Les Chroniques de l'Imaginaire

Chevaux de foudre - Wellenstein, Aurélie & Penco Sechi, Beatrice

Les Romains adorent la foudre. Pour défier l'orage et lui prouver qu'ils peuvent dompter ses créatures, chaque fois qu'un Déluge s'abat sur Rome sont organisées des courses de fulgurs qui passionnent les foules. Sept factions s'y affrontent et la compétition est sans pitié. Puisant une puissance supérieure dans l'électricité, les chevaux d'orage atteignent une vitesse inégalable, mais leur férocité les rend extrêmement dangereux : Sans les couronnes qui les contraignent, ils ne demandent qu'à électrocuter les téméraires qui les approchent.

Un soir d'orage, la jeune Thalie assiste à la capture de fulgurs sauvages. Voyant l'affinité qu'elle partage avec ces bêtes farouches, le maîtres des Rouges, le redoutable Caius, décide de l'amener avec elle. En un instant, elle a perdu sa liberté, tout comme Ira le magnifique fulgur noir.

Au sein de l'écurie des Rouges, Thalie découvre un monde violent et brutal. Les fulgurs sont matés par la force brute. D'ailleurs, elle se fait moquer non seulement parce qu'elle est une fille dans un milieu masculin, mais également car elle laisse parler ses sentiments et obtient la coopération d'Ira par l'amour et la douceur, au mépris des usages violents qui prévalent à Rome. Heureusement, il y a son nouvel ami, Marcus, le cavalier prodige, qui lui apporte son soutient pour mettre en oeuvre sa méthode douce.

Cette BD adapte le roman jeunesse éponyme de l'autrice Aurélie Wellenstein publié en 2015 chez Magnard, avec des illustrations signées Beatrice Penco Sechi. Dans le dossier de presse, j'ai découvert sans surprise que toutes deux adoraient les chevaux, cela se ressent pleinement à la lecture. L'histoire de Thalie et Ira, c'est un peu l'histoire de l'équitation pendant les dernières décennies : au fil de ces dernières années, le rapport aux chevaux basé sur la contrainte et la domination a changé, ébranlé par l'équitation collaborative que l'on voit toucher de plus en plus d'amoureux des chevaux désireux de retrouver une relation harmonieuse avec leur partenaire équin. Il reste beaucoup à faire, mais la graine est plantée et c'est une bonne chose. Si la fin douce-amère de la BD peut décevoir les lecteurs qui attendaient une issue plus fleur bleue, elle me semble bien refléter la situation moderne de l'équitation, une partie du chemin restant encore à parcourir avant que le respect devienne la norme plutôt que l'objectif. A noter que l'on découvre parfois les pensées d'Ira, qui fait contrepoint à l'histoire de Thalie et apporte ainsi un peu de cet équilibre qui doit régner entre les hommes et les chevaux.

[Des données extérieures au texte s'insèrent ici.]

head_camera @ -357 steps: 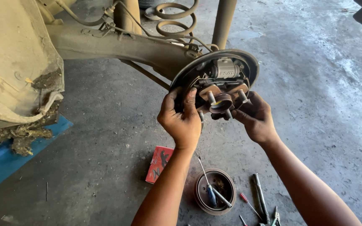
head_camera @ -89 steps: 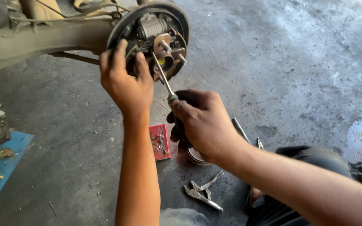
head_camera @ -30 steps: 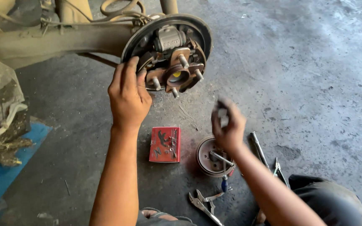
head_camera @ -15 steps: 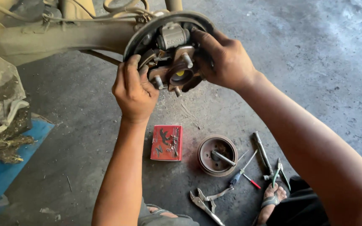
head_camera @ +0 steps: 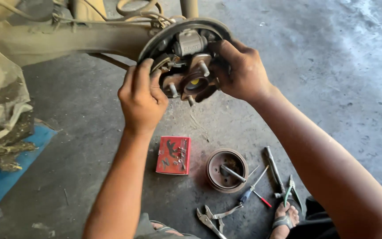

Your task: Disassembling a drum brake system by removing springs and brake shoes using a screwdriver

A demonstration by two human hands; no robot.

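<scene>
Head view, hands [head_camera: 191, 86] on brake assembly [head_camera: 186, 57], tool [head_camera: 233, 173] in drum [head_camera: 227, 170]

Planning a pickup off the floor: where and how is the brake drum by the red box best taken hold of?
Grip the brake drum by its outer rim, coming from above. It lies flat, open side up, so the rim is exposed; a tool rests inside, so avoid the bowl. The red box sits close on one side.

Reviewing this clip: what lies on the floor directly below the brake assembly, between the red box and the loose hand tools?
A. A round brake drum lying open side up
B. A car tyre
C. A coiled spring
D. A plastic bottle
A: a round brake drum lies open side up on the concrete, with the red box to one side and the screwdriver and pliers on the other.
</scene>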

J'ai trouvé que c'était une excellent idée de nous proposer ces idées dans un contexte qui nous change un peu : l'Antiquité romaine. C'est bien documenté et réaliste, malgré la touche fantastique ajoutée au récit. La dessinatrice donne vie sous nos yeux à des bâtiments emblématiques, tels que le Circus Maximus qui est rendu avec une grand souci du détail. Les dessins sont en effet fins et précis, avec de nombreux détails. D'une manière générale, la BD est très agréable à regarder, avec des personnages beaux et expressifs, des costumes minutieusement dessinés, mais aussi une belle variété de mise en page et de jolies couleurs. Mon seul regret sur les dessins concerne finalement les fulgurs, décrits comme ayant des lignes harmonieuses mais que je trouve plutôt body-buildés d'une manière pas toujours très heureuse.

Au final, ce one-shot est donc un très beau récit, peut-être un poil trop lisse, mais empli aussi bien d'action que de belles valeurs. C'est très réussi aussi bien scénaristiquement que graphiquement, et j'ai pris beaucoup de plaisir à découvrir cette magnifique histoire.